— The task —
Search the data below for the word "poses" and report how many lines contain it, with no added words.

— Records to process —
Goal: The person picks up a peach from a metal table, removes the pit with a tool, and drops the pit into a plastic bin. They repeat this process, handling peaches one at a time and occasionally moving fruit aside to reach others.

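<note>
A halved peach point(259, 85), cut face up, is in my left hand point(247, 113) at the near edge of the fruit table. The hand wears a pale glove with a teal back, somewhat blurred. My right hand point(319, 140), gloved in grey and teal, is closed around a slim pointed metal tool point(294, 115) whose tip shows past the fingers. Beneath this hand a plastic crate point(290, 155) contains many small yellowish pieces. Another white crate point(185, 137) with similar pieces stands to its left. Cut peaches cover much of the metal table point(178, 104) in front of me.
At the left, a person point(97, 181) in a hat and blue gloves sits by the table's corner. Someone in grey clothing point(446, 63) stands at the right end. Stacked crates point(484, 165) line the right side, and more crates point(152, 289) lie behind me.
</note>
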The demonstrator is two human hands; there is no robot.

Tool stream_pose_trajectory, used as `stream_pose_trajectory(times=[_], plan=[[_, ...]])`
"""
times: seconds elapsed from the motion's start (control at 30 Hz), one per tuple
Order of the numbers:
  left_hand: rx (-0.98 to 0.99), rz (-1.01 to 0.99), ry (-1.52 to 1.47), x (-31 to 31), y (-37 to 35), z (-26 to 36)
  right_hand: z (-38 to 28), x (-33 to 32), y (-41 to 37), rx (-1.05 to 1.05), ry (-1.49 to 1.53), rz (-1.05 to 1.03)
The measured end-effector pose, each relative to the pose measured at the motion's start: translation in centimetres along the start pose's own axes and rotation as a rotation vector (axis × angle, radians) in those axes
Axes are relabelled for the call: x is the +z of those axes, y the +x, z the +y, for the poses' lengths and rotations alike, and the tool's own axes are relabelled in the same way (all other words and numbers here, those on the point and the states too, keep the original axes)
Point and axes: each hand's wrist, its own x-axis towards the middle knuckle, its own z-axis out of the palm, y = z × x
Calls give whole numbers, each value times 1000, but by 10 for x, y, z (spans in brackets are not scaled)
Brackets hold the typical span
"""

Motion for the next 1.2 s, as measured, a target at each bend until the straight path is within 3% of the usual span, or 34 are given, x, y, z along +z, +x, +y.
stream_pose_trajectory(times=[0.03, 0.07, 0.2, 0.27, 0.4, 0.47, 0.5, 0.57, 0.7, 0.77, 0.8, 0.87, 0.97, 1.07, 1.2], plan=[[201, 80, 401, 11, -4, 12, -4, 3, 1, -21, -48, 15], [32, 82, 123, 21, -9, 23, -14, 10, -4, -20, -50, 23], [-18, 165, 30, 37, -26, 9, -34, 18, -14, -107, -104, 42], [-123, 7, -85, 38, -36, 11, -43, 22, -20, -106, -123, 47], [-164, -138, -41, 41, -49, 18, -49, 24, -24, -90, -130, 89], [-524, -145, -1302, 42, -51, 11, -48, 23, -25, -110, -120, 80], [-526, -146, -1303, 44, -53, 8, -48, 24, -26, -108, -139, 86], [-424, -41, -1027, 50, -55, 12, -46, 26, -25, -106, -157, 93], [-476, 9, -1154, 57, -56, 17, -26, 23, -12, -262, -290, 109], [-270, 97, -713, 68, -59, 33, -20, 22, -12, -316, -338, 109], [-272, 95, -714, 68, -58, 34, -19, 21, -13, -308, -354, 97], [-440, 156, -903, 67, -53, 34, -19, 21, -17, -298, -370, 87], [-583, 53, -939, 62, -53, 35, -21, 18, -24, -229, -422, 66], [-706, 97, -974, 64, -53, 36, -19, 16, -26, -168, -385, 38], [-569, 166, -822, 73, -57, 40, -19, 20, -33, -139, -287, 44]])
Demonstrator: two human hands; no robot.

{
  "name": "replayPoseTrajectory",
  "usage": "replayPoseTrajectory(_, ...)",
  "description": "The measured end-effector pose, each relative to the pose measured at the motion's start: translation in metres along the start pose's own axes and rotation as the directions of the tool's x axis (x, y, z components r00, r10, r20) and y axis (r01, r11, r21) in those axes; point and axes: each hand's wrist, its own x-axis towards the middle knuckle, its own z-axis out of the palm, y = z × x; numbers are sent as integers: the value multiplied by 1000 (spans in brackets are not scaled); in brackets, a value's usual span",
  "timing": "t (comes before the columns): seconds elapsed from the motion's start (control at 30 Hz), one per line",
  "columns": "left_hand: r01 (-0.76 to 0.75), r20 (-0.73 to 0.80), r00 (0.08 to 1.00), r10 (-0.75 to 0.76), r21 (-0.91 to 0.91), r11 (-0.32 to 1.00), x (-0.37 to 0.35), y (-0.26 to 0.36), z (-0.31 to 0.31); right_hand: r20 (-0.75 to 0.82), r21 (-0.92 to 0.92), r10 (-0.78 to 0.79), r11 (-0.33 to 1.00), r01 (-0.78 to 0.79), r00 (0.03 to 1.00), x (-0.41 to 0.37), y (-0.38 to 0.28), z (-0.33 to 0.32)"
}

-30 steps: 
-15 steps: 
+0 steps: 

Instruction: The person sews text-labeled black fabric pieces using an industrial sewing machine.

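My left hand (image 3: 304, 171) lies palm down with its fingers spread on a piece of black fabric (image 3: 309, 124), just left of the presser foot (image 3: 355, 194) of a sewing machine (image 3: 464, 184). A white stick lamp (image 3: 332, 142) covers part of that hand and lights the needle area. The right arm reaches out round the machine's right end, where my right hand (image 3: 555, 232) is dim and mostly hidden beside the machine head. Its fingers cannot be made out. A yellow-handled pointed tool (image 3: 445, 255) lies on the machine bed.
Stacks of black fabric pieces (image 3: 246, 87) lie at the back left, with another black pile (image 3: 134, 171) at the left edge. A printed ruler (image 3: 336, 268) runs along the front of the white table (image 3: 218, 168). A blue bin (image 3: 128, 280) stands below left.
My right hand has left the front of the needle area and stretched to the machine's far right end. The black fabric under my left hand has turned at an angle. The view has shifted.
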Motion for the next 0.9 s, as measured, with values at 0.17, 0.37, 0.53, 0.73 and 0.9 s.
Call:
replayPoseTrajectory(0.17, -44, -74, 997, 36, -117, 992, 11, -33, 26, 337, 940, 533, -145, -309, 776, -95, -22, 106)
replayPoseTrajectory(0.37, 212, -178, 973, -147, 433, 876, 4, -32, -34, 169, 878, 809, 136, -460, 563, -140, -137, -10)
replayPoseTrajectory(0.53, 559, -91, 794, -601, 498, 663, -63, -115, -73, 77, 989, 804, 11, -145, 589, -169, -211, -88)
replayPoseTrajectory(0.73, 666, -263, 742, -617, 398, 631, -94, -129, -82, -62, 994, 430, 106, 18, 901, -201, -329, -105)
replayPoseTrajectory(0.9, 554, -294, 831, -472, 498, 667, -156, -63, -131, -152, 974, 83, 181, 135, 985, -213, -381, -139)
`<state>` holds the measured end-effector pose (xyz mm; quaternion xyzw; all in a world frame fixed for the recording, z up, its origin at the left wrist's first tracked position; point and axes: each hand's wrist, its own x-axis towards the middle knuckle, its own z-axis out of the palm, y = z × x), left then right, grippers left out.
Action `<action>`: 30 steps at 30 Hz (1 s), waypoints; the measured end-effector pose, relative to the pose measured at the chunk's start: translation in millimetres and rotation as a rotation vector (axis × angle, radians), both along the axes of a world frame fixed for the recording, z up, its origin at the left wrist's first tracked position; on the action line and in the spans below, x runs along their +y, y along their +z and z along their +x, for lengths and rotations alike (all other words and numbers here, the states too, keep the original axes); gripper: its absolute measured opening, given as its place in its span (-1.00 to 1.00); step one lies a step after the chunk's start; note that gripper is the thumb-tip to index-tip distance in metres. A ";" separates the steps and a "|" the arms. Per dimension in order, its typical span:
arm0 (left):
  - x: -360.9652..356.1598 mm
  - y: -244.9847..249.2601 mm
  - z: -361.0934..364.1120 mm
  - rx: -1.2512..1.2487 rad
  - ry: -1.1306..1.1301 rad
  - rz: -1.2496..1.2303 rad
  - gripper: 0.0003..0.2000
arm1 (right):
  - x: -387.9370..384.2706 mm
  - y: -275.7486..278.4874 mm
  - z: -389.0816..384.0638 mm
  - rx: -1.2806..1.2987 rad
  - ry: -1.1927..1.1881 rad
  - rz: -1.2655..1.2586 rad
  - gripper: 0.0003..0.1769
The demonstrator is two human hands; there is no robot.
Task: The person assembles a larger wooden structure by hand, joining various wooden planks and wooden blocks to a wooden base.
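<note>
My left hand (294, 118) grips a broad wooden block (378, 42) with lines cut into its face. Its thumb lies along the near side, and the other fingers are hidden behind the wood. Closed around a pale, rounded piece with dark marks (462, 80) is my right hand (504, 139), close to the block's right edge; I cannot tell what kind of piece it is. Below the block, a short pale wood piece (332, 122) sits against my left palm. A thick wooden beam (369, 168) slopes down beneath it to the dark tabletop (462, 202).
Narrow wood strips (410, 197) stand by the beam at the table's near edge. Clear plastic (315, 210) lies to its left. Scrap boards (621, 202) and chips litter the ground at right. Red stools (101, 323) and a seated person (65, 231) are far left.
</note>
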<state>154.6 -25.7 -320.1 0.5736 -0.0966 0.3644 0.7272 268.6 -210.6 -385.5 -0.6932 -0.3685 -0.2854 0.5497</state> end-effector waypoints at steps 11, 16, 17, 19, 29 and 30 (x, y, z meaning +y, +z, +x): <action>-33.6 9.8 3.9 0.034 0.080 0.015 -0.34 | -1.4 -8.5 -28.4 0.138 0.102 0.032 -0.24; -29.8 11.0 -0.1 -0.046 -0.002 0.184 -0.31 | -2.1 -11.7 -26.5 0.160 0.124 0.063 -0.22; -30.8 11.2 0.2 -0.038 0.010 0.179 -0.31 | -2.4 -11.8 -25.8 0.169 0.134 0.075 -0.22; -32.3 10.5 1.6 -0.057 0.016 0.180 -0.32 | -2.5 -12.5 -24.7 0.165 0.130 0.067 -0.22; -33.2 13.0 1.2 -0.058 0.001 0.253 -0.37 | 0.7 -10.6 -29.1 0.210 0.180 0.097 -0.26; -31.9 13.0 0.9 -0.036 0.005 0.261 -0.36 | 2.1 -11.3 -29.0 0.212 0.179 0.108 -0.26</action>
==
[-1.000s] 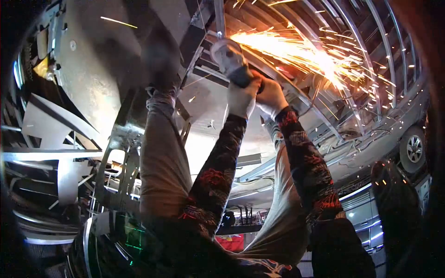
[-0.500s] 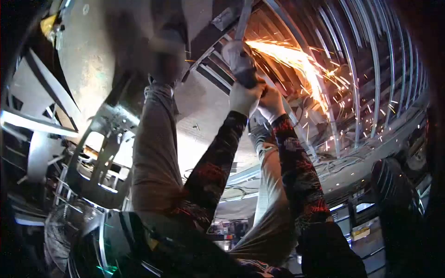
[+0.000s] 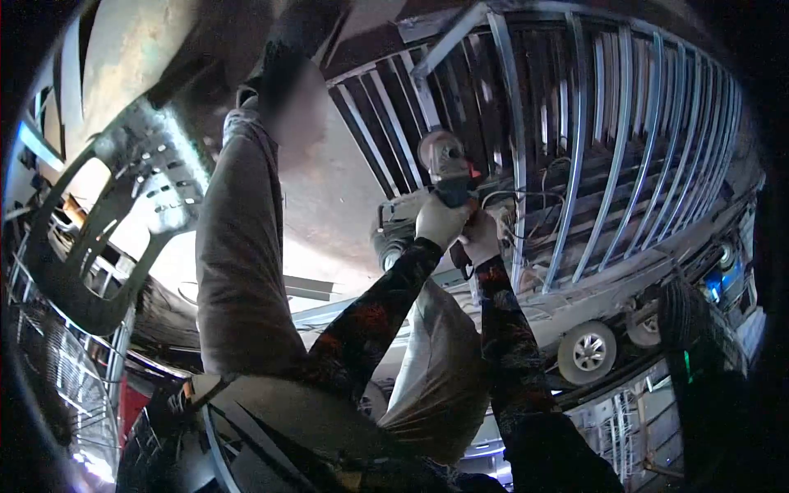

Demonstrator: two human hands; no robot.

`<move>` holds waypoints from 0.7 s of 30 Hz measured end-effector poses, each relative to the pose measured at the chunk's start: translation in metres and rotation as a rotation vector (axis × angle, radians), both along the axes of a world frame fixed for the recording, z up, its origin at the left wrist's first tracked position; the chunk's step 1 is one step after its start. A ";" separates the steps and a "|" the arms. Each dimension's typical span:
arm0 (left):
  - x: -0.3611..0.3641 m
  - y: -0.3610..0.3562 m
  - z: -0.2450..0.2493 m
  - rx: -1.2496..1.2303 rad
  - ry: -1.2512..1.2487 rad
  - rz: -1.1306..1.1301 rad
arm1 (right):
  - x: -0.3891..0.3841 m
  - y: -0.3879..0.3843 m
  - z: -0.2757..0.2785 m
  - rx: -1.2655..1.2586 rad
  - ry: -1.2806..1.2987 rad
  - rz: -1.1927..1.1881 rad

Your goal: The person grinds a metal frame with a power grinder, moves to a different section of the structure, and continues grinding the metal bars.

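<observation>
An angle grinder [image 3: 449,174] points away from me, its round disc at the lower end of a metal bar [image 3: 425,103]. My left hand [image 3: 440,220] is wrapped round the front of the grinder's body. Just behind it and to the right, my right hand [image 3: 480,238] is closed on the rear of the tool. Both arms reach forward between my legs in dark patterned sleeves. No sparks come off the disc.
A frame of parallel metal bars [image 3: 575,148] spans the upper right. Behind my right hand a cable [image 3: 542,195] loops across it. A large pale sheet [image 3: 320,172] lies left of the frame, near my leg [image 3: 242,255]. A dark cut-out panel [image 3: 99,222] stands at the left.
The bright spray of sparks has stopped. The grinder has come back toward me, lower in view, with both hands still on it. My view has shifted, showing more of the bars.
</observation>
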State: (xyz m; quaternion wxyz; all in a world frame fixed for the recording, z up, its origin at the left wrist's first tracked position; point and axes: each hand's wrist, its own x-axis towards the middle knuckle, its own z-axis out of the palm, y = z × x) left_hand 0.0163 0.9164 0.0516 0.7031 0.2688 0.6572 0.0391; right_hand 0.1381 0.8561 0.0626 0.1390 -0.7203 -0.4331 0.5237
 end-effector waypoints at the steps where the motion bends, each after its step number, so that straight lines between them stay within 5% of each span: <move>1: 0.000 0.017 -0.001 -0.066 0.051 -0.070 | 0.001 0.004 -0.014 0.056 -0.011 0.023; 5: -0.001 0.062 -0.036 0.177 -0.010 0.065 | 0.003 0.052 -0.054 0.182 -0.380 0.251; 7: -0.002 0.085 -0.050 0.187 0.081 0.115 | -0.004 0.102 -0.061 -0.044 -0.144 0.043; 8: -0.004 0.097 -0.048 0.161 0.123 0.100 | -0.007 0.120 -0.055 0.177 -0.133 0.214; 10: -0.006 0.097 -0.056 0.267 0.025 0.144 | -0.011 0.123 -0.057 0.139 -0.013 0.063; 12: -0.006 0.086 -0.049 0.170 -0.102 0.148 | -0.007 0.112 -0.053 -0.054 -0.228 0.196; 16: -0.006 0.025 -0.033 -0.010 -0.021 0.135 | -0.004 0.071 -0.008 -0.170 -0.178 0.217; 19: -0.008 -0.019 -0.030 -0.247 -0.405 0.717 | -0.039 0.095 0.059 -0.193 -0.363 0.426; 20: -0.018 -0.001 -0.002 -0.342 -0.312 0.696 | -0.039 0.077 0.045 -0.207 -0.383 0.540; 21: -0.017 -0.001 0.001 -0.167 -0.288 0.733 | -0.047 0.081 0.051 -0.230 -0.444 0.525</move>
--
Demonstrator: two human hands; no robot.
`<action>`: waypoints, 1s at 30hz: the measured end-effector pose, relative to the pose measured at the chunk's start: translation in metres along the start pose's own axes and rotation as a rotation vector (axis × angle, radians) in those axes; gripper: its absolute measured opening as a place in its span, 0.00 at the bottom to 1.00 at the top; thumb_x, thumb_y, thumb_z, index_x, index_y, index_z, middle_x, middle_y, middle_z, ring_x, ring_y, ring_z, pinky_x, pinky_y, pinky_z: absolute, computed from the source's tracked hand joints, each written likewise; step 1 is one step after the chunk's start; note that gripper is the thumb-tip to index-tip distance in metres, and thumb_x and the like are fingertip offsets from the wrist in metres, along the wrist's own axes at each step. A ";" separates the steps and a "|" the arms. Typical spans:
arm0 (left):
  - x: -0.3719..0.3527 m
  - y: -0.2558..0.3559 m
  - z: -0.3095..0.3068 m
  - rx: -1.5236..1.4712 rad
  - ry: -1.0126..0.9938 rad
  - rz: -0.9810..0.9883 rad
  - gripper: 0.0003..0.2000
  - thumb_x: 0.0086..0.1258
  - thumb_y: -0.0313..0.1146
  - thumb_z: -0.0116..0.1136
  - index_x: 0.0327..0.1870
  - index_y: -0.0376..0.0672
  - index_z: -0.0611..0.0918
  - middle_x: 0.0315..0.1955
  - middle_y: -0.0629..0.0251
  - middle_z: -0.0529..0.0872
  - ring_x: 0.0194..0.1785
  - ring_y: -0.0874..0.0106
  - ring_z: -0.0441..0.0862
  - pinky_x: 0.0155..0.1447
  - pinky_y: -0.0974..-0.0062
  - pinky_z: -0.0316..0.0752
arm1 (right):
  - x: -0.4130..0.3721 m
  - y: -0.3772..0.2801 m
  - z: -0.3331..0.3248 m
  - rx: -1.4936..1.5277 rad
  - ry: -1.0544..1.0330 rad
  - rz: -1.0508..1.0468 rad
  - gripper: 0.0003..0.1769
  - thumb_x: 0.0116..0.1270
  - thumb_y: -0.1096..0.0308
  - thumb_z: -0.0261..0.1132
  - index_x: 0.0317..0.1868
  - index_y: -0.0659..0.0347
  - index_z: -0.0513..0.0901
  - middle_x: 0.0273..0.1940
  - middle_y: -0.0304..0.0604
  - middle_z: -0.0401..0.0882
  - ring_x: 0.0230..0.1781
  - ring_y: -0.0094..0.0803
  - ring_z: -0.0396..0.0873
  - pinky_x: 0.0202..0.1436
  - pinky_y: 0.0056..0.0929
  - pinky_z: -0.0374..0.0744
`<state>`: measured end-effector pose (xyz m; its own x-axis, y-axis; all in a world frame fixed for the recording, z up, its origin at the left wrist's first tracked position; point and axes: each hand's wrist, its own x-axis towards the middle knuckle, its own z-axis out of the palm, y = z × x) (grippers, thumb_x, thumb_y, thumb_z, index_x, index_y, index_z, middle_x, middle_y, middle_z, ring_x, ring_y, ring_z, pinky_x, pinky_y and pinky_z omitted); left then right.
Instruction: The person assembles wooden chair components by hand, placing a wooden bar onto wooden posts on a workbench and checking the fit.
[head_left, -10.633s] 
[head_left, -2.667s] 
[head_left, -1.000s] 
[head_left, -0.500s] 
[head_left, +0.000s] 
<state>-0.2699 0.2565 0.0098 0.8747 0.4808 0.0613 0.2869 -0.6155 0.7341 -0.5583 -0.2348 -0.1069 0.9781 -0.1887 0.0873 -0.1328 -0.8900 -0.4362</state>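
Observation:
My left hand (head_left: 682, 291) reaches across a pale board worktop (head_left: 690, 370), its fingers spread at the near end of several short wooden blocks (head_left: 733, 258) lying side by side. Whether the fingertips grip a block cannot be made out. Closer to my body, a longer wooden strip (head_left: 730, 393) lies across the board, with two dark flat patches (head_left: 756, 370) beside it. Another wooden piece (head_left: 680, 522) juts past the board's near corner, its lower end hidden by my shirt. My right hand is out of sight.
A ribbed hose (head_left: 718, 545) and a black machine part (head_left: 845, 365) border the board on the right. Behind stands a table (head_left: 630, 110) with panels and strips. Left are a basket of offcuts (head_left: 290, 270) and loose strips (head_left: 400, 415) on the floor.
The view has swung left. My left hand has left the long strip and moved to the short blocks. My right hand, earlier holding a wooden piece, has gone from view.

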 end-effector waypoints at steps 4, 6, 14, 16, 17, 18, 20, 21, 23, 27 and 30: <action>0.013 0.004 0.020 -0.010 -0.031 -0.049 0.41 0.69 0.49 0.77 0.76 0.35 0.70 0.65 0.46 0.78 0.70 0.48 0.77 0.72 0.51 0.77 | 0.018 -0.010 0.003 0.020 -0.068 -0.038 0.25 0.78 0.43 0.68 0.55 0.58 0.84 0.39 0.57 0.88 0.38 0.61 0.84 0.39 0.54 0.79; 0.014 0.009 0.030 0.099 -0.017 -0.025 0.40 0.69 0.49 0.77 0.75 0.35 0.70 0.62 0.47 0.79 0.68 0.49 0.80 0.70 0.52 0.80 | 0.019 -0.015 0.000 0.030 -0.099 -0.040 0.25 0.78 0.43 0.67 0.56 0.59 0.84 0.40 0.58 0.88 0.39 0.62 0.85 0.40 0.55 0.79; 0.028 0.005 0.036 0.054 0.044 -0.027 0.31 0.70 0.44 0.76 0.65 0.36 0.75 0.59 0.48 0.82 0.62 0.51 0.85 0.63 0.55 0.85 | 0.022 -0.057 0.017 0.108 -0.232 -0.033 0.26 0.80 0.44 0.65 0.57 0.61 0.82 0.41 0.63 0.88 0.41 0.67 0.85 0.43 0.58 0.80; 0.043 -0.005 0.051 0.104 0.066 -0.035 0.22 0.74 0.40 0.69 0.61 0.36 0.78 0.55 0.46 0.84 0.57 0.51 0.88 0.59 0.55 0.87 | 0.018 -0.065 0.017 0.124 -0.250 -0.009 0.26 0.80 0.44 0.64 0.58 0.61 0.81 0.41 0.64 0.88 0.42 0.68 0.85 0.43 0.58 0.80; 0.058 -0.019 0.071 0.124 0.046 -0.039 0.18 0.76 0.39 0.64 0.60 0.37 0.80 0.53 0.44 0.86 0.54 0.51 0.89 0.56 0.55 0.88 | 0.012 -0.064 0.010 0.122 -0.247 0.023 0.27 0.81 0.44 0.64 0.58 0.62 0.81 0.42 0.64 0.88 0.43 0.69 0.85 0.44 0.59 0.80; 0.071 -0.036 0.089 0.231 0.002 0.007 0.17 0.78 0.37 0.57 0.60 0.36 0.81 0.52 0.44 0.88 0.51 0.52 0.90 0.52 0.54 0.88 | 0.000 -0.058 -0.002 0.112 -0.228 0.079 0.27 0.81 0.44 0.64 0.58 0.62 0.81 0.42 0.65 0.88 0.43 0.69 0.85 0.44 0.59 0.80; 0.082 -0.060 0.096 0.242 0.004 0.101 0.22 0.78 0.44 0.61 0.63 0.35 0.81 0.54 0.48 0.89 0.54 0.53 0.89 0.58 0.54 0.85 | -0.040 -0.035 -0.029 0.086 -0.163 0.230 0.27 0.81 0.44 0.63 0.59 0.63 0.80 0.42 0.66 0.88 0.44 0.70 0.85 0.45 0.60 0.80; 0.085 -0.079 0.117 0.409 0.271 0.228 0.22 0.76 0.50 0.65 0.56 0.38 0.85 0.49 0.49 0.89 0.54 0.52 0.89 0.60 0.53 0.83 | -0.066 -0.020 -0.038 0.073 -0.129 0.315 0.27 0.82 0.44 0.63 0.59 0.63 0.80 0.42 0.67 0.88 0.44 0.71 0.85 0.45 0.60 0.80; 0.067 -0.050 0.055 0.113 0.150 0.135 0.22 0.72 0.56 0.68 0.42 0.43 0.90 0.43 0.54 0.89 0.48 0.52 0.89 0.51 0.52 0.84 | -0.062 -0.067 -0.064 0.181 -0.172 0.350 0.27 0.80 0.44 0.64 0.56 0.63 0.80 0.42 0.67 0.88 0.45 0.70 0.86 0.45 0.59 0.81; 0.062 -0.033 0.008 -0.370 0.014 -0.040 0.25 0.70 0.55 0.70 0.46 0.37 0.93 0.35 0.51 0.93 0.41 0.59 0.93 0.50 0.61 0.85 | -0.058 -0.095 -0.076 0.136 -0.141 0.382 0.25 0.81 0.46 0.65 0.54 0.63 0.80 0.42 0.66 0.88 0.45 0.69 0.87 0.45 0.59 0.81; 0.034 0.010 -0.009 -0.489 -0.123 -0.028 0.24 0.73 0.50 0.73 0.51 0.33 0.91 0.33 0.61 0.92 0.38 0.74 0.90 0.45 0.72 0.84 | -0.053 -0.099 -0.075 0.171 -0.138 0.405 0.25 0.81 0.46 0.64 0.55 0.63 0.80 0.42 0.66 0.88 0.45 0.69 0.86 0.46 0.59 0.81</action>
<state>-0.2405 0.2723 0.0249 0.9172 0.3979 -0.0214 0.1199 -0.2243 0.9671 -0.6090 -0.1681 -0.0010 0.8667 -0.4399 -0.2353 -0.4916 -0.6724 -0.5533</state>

— Result for this task —
2